Erst nachdem abschließend geprüft wurde, ob und wie ein stadtweites Tag-und-Nacht-Konzept mit Tempo-30-Abschnitten tragfähig ist, könne man Ergebnisse mitteilen. „Eine flächendeckende Einführung von Tempo 30 ist damit weder geplant, noch ist sie möglich“, so der Sprecher weiter.

Es sind bereits mehrere Anträge im Bundesrat gestellt worden, mehr Tempo-30-Zonen in Hauptstraßen zu schaffen, beispielsweise vor Kitas oder Schulen. Bisher habe es aber dafür keine Mehrheiten gegeben. Der Senat kündigt aber am Freitag an, weitere Tempo-30-Zonen anordnen zu wollen, wenn die Straßenverkehrsordnung dies zulasse.

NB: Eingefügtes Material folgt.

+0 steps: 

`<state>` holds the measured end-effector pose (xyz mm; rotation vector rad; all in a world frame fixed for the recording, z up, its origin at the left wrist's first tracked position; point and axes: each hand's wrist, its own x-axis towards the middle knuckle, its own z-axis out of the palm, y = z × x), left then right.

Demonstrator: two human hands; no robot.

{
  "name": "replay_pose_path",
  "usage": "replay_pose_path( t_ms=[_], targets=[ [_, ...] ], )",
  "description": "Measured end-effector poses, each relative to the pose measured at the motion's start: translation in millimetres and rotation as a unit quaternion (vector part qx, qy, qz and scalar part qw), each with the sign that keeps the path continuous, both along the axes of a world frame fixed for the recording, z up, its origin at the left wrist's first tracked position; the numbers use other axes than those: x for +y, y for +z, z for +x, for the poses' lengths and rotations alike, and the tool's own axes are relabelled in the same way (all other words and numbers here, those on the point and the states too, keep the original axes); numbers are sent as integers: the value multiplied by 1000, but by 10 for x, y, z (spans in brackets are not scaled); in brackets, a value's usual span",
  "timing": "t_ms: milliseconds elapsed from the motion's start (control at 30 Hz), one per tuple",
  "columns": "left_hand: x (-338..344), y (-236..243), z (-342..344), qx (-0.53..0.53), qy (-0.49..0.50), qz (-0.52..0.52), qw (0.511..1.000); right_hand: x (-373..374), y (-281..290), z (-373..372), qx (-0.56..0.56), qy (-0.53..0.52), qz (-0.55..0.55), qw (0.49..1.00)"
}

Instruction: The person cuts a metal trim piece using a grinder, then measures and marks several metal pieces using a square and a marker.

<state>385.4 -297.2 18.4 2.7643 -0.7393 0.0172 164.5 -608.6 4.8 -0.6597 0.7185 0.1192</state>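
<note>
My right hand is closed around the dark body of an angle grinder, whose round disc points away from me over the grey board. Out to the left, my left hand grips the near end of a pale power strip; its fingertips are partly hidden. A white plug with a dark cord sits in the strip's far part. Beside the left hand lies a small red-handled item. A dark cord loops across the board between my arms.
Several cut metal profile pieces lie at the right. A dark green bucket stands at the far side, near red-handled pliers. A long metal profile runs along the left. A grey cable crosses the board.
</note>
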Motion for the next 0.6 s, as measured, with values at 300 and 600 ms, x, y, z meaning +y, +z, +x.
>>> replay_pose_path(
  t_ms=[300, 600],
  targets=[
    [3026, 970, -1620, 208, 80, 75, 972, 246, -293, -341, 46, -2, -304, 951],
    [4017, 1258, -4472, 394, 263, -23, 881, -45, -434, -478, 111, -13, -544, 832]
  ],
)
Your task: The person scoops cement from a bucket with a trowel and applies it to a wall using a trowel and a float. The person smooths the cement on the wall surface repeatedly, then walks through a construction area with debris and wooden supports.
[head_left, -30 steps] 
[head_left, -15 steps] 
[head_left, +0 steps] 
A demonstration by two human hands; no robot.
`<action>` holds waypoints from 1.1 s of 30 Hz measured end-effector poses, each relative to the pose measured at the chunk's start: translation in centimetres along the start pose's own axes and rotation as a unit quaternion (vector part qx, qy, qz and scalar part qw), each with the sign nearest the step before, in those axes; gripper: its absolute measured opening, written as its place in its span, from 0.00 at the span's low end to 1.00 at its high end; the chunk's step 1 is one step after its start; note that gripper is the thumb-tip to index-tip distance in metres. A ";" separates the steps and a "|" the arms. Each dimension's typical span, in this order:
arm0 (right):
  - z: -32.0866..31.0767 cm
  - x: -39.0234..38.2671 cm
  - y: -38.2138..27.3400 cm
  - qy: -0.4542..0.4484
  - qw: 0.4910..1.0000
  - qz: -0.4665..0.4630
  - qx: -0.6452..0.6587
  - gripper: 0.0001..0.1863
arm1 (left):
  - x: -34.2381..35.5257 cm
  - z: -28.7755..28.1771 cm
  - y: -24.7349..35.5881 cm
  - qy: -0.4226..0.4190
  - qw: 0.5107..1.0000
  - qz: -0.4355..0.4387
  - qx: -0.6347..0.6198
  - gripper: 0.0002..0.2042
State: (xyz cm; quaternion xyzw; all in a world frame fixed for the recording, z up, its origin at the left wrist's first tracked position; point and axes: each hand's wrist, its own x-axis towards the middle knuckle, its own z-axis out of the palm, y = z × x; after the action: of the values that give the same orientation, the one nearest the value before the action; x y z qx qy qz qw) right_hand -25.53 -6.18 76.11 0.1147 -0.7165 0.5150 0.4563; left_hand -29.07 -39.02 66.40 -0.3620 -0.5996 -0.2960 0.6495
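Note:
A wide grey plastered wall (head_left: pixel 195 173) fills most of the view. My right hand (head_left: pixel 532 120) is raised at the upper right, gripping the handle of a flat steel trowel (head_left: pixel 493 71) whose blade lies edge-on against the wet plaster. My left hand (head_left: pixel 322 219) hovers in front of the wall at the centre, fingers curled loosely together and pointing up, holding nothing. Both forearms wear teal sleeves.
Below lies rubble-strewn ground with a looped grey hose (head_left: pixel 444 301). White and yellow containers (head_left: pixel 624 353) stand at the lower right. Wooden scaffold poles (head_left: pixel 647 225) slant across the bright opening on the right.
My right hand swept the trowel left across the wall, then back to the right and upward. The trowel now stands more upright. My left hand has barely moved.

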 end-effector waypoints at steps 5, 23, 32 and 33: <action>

Diese Anordnung kann aus Luftreinhaltungsgründen, wegen des Lärmschutzes oder aus Gründen der Verkehrssicherheit angestrebt werden. Laut Senatsverwaltung gilt aktuell auf etwa 75 Prozent aller Straßen Tempo 30. Dazu zählen auch Teile von Hauptstraßen wie etwa die Leipziger Straße.